Desde que, em 2007, publicou A História da PIDE, que lhe valeu a atribuição do Prémio Pessoa, Irene Pimentel não parou de investigar a sinistra polícia política do Estado Novo. O último livro, Informadores da PIDE, Uma Tragédia Portuguesa (ed. Temas e Debates/Círculo de Leitores) é já o quinto sobre os segredos da força policial formada por Salazar em 1933 (com o nome PVDE). Nele, a historiadora traça o retrato-tipo e analisa as motivações dos cerca de 20 mil informadores existentes à data da extinção. Escrito durante o segundo confinamento, depois de uma polémica pública sobre a alegada “cumplicidade” do cidadão comum com a PIDE, colocou em pausa outra investigação, sobre o relacionamento entre aquela polícia e os serviços secretos de países democráticos. Esse novo livro ainda não tem data de publicação, porque “está a ser um pouco difícil o acesso aos arquivos, aos nossos e aos dos outros”. Principalmente àqueles que estão à guarda das Forças Armadas.

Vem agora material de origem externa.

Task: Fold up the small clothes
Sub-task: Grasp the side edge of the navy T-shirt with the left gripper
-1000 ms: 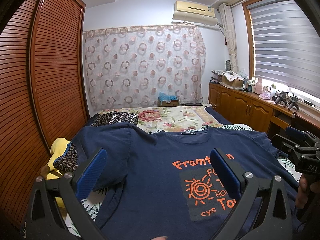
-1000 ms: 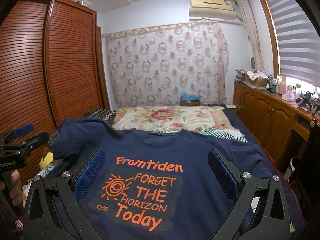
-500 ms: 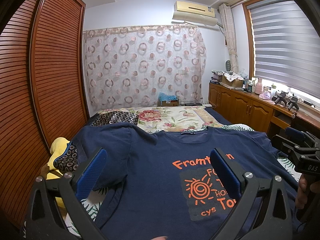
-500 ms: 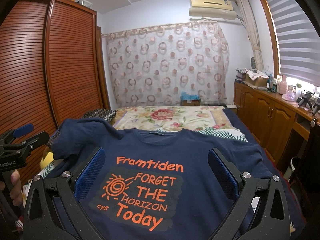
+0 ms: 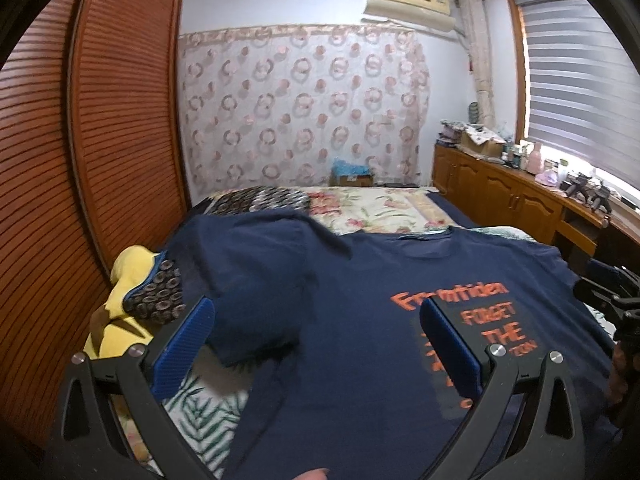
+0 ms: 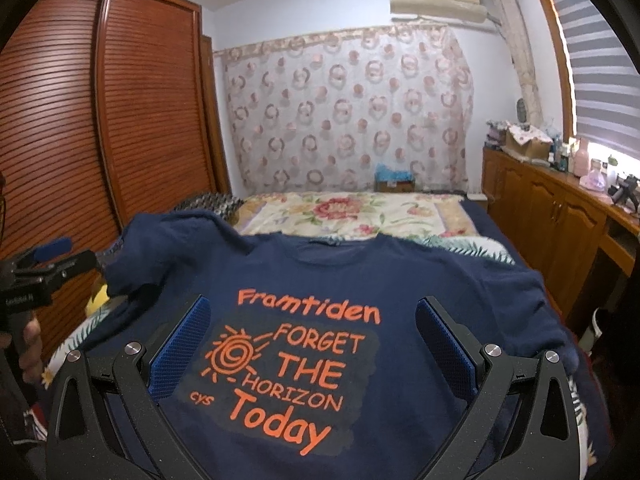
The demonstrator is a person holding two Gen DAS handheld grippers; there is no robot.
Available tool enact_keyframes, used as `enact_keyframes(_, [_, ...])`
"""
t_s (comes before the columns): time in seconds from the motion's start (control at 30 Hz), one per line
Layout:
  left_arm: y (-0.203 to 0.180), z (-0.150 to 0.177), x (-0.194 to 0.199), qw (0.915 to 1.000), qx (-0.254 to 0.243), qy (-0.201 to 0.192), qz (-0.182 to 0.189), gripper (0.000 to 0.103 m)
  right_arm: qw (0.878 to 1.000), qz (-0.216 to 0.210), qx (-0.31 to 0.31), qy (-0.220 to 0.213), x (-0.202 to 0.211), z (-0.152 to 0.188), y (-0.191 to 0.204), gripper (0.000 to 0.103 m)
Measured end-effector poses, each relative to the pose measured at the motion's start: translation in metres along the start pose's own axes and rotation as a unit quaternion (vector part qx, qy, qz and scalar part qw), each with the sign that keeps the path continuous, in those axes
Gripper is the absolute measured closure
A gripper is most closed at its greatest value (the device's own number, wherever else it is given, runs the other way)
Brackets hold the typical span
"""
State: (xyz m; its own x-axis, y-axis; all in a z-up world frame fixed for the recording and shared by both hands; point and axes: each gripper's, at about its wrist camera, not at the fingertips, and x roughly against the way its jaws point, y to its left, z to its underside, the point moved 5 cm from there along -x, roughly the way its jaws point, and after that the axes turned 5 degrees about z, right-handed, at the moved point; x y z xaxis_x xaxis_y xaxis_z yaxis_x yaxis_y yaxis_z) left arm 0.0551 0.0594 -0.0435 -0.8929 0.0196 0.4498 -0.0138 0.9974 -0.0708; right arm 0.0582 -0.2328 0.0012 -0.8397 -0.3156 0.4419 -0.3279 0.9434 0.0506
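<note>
A navy T-shirt [image 6: 320, 280] with orange lettering lies spread face up on the bed, collar at the far side. Its left sleeve [image 5: 248, 264] is bunched over a pillow. My left gripper [image 5: 316, 336] hovers open above the shirt's left half, blue pads wide apart and nothing between them. My right gripper [image 6: 312, 340] hangs open over the printed chest, also empty. The left gripper [image 6: 44, 272] also shows at the left edge of the right wrist view, held by a hand. At the right edge of the left wrist view the right gripper [image 5: 612, 292] appears.
A brown louvred wardrobe [image 5: 80, 160] runs close along the bed's left side. A yellow cushion [image 5: 124, 284] and patterned pillow [image 5: 160, 300] lie under the sleeve. A floral blanket [image 6: 352, 216] covers the far bed. Wooden cabinets [image 6: 560, 232] with clutter line the right wall.
The left gripper has swung to the left, so the shirt's print sits further right in its view, which is now blurred. The right gripper has barely moved.
</note>
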Motion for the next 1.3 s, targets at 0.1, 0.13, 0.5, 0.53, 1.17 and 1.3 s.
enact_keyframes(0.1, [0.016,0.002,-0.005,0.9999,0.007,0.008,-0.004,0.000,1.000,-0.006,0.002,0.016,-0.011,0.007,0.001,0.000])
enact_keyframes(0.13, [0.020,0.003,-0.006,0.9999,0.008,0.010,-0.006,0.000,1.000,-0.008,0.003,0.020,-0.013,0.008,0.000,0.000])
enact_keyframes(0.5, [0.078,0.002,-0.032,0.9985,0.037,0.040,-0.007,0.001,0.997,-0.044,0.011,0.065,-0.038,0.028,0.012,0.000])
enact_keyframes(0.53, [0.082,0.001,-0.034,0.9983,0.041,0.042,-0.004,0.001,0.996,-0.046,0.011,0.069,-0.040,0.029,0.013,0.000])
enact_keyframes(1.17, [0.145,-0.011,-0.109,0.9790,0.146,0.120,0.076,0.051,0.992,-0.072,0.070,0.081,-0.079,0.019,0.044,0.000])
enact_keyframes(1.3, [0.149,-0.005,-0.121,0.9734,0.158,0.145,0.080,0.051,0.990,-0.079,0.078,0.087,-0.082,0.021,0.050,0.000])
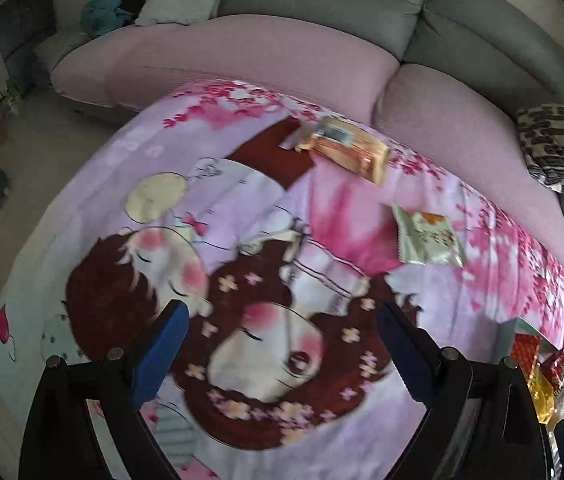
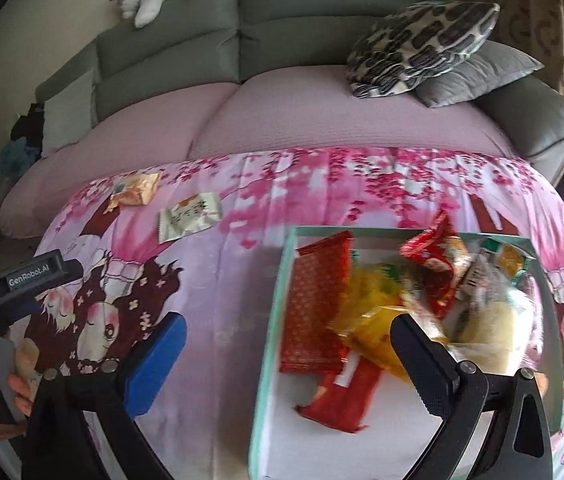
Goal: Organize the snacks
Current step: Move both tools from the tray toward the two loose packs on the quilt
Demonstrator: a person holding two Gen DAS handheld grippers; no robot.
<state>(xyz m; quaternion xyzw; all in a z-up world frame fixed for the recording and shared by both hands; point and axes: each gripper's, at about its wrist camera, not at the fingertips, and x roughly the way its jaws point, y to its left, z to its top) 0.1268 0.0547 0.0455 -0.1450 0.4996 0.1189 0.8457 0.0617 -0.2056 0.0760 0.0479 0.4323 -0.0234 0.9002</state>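
So we've got both grippers wide open and empty: left gripper over the cartoon cloth, right gripper at the glass box full of snacks. Orange packet and green packet lie loose near the sofa, nothing blocking them

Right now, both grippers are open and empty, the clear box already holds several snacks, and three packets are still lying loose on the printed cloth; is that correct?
Not quite: only two packets lie loose, the orange packet and the pale green packet, as the left wrist view shows. The rest holds.
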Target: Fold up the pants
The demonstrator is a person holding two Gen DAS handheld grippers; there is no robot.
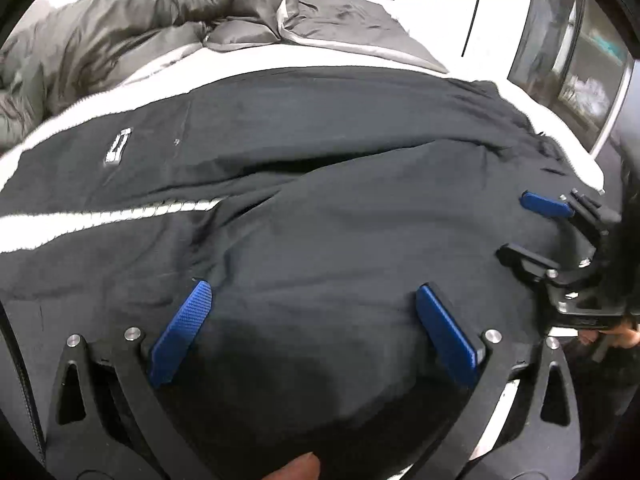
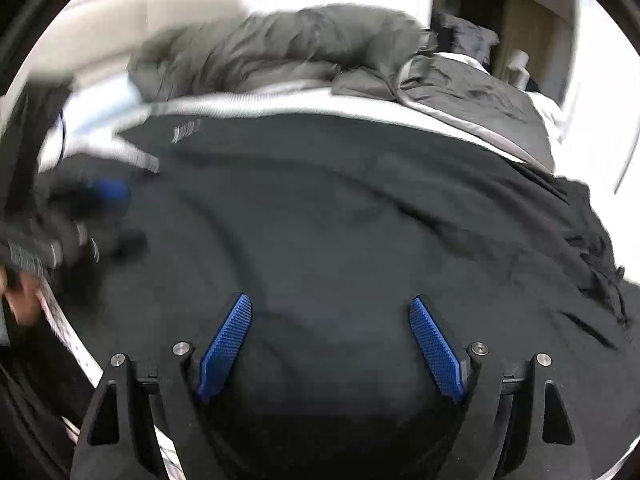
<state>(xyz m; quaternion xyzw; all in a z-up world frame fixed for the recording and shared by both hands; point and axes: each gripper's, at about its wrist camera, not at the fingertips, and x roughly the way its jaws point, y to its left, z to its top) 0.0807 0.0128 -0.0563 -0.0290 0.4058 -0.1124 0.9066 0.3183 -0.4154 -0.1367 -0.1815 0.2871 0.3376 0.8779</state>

A PIDE era diferente das polícias políticas de outros países?
Estudei principalmente a PVDE [1933-45], comparando-a com a Gestapo, a polícia nazi, e com a OVRA, a polícia fascista italiana. Depois do fim da guerra, a PVDE continua a existir como PIDE [1945-69], mas as outras não. Quase todas essas polícias tinham um caráter exclusivamente militar, ao passo que a PVDE, a PIDE e a DGS [1969-74] nunca foram uma polícia militar, embora fossem dirigidas por militares. De acordo com a minha análise da ditadura portuguesa em relação ao nazismo e ao fascismo italiano, a diferença racial e antissemita é o que mais distingue a Gestapo da PIDE, e também da OVRA até 1943, quando passou a haver uma política antissemita, mas não de extermínio. Mas também havia semelhanças. Em 1933, quando Hitler chegou ao poder, os primeiros alvos da repressão, ainda antes dos judeus, foram os adversários políticos de esquerda. Os comunistas e os socialistas foram metidos em campos de concentração e ficaram sob a tutela das SS, que era um Estado dentro do Estado. A PVDE/PIDE/DGS não era um Estado dentro do Estado porque nunca foi autónoma. Era a polícia de um ditador. Primeiro, de Salazar, e depois de Caetano, mas sobretudo de Salazar. Em 1937, quando houve o atentado falhado contra Salazar, a PVDE achou que tinham sido os comunistas, mas a Polícia Judiciária (PJ) e a PSP descobriram que tinham sido os anarcossindicalistas. Foi um falhanço enorme da PVDE, que podia ter acabado ali e ter sido substituída por outra. Até veio cá um senhor da polícia italiana, Leone Santoro, aconselhar um comando único que englobasse PSP, GNR, Guarda Fiscal e PVDE. Salazar disse-lhe taxativamente que não, porque receava não conseguir controlá-lo. Aí, sim, poderia haver um Estado dentro do Estado.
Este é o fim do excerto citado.